From: http://news.bbc.co.uk/2/hi/science/nature/6337107.stm

Feb 6, 2007

The outlook is bad for orangutans, the report says

llegal logging is destroying forests in South-East Asia quicker than had been feared, with dire implications for orangutans, a UN report has said.

The practice threatens many other species in the region, the United Nations Environment Programme says.

If no action is taken, the report says, 98% of forests on the islands of Sumatra and Borneo may be gone by 2022.

This would have serious consequences for local people and wildlife including rhinos, tigers and elephants.

"The situation is now acute for the orangutans," the authors wrote.

"The rapid rate of removal of food trees, killing of orangutans displaced by logging and plantation development, and fragmentation of remaining intact forest, constitutes a conservation emergency."

The rate of loss has accelerated in the past five years. The present projection of 2022 for the disappearance of most suitable orangutan habitat outstrips a Unep report which came up with an estimate of 2032.

'Smuggled timber'

Unep blamed a shadowy network of multinational firms for increasingly targeting Indonesian national parks as one of the few remaining sources of commercial timber supplies.

Indonesia made a plea for Western consumers to reject smuggled timber.

"We are appealing today to the conscience of the whole world: do not buy uncertified wood," said Rachmat Witoelar, Indonesia's environment minister.

He said illegal logging was ravaging 37 of his country's 41 national parks, and now accounted for more than 73% of all logging in Indonesia.

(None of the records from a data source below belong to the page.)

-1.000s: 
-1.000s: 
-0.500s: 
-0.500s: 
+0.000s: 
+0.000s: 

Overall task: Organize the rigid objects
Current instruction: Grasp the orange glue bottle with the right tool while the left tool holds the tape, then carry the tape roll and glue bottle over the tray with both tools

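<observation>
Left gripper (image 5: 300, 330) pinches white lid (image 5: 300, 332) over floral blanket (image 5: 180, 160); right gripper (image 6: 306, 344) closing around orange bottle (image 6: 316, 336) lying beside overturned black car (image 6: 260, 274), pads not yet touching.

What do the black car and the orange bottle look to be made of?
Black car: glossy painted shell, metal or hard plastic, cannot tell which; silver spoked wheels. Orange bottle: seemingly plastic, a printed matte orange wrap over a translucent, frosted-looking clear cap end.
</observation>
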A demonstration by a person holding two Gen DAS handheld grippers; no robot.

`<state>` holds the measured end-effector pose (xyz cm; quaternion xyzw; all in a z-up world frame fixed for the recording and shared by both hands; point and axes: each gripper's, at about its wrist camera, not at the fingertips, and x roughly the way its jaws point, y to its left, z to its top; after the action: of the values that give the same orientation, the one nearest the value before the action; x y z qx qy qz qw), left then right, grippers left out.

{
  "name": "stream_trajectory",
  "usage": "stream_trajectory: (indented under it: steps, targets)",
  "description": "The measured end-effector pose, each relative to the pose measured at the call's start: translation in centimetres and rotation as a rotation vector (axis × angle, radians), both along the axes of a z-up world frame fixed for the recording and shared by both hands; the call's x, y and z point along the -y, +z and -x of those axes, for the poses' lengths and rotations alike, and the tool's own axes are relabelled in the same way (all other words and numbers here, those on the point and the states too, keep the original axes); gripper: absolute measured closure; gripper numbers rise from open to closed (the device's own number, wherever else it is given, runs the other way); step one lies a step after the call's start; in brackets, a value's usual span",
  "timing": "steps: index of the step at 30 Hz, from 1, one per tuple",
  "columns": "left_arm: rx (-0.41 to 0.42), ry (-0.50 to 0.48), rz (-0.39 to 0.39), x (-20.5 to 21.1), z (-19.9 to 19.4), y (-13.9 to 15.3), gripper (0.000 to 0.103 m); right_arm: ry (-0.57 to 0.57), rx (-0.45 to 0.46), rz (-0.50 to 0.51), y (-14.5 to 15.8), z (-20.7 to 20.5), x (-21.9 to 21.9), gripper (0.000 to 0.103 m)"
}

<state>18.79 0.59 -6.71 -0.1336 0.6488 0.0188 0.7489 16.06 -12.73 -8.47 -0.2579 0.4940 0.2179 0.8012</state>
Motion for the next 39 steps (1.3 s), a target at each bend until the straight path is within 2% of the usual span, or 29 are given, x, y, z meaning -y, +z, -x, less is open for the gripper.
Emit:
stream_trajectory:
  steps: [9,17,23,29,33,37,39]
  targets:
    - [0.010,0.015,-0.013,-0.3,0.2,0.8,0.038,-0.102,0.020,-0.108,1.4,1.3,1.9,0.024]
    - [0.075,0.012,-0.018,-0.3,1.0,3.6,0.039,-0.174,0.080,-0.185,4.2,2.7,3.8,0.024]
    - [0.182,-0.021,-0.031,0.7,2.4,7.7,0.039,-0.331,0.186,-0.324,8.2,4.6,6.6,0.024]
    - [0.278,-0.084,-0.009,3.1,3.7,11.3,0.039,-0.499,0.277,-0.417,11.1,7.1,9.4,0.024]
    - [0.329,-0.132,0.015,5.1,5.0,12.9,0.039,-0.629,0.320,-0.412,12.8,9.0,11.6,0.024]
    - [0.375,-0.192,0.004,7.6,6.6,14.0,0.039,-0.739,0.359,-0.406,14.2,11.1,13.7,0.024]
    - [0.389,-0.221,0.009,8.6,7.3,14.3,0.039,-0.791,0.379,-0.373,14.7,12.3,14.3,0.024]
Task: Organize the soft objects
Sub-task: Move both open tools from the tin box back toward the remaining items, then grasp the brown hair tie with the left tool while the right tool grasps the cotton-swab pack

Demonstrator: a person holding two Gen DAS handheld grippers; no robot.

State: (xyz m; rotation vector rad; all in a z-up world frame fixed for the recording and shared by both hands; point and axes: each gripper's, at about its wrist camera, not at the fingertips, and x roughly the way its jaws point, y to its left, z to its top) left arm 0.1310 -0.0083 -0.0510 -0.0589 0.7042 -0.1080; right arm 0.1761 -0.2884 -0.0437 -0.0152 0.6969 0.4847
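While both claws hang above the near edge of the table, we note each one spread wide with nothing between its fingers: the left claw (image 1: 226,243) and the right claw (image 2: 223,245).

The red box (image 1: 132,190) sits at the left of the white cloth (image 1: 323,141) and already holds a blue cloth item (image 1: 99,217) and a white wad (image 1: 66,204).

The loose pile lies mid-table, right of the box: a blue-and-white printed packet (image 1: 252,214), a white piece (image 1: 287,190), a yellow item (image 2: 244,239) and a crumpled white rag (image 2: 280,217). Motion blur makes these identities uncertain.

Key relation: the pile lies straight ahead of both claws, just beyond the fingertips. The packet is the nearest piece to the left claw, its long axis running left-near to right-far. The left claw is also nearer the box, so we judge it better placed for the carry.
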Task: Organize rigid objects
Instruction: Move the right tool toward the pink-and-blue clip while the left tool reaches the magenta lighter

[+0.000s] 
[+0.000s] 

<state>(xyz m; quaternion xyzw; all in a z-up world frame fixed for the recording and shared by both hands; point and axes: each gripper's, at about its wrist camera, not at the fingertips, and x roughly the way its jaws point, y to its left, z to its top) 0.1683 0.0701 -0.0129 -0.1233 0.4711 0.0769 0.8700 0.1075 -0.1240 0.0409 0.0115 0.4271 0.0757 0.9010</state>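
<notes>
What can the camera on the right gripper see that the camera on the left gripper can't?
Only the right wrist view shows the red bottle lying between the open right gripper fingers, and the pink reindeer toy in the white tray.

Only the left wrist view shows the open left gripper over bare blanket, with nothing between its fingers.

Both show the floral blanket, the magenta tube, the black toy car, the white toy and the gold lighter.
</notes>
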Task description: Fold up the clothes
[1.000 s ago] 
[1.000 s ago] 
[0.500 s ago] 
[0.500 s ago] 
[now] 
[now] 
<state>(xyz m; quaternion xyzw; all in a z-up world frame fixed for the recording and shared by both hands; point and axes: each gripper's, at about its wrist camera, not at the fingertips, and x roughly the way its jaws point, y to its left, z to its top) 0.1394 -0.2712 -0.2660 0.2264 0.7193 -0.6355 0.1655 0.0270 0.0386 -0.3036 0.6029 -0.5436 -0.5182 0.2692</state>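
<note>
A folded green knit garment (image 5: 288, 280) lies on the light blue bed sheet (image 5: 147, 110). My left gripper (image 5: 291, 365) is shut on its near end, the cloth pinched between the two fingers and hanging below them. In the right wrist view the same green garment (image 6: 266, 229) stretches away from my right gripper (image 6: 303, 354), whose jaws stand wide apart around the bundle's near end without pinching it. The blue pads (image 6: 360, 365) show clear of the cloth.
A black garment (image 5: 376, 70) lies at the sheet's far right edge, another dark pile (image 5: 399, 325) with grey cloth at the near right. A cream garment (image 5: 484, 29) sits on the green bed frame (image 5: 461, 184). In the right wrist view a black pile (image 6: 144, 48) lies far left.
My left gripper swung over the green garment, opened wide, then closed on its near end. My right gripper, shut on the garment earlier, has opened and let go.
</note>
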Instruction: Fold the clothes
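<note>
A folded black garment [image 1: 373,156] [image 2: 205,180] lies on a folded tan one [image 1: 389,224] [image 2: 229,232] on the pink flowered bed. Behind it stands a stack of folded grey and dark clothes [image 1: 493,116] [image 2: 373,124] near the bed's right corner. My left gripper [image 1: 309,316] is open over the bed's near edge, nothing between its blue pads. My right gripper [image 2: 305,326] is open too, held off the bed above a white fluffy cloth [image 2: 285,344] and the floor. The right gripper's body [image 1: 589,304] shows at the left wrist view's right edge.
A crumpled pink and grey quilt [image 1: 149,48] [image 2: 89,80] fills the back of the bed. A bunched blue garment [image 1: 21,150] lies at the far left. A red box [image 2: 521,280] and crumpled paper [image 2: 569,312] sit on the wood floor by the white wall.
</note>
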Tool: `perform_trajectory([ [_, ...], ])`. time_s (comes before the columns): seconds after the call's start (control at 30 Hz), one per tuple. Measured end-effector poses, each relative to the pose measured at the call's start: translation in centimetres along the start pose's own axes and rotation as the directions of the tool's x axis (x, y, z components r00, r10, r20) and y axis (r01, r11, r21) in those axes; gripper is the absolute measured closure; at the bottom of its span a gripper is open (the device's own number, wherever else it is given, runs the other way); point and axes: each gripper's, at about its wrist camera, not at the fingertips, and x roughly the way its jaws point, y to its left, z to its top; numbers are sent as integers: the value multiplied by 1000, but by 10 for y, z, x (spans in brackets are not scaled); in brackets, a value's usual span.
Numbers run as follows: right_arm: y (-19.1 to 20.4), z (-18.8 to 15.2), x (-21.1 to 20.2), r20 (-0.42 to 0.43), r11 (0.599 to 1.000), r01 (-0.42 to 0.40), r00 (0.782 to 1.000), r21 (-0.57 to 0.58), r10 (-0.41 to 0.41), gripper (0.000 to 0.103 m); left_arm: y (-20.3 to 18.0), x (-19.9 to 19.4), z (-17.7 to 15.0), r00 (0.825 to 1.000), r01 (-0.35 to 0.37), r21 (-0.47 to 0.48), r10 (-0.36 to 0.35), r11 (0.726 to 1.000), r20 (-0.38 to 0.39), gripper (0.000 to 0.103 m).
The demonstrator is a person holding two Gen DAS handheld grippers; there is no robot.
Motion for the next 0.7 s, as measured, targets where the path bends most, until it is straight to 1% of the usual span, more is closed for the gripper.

"It is not being done by individual impoverished people, but by well-organised elusive commercial networks," said Achim Steiner, head of Unep.

Indonesia's government has deployed its military on at least three occasions in recent years to confiscate timber and chase loggers out of its parks - and has begun training quick response ranger teams to police protected areas.

Habitat loss

But experts say the new units remain crippled by a lack of funds, vehicles, weapons and equipment, and face a huge threat from ruthless loggers, who are often protected by heavily armed militia commanded by foreign mercenaries.

Combined with forest fires, encroachment by farmers on their dwindling habitat and poaching, illegal logging is having a devastating impact on orangutans, which once numbered hundreds of thousands across South-East Asia.

The UN report, compiled using new satellite images and Indonesian government data, said orangutan habitat was being lost 30% quicker than was previously feared.

It was estimated in 2002 that there were about 60,000 of the primates left in the jungles of Borneo and Sumatra. Some ecologists say the number has now been halved.

A month ago, the European Union and Indonesia agreed to negotiate a pact aimed at ending illegal logging by providing guarantees forest products imported to the EU are verified as legal. The EU is the third largest market for Indonesian timber after China and the US.

The US and Indonesia signed a similar pact last year. But experts say the amount of investment in the logging companies from the industrialised world vastly outstrips donor efforts to help Jakarta combat the illegal practice.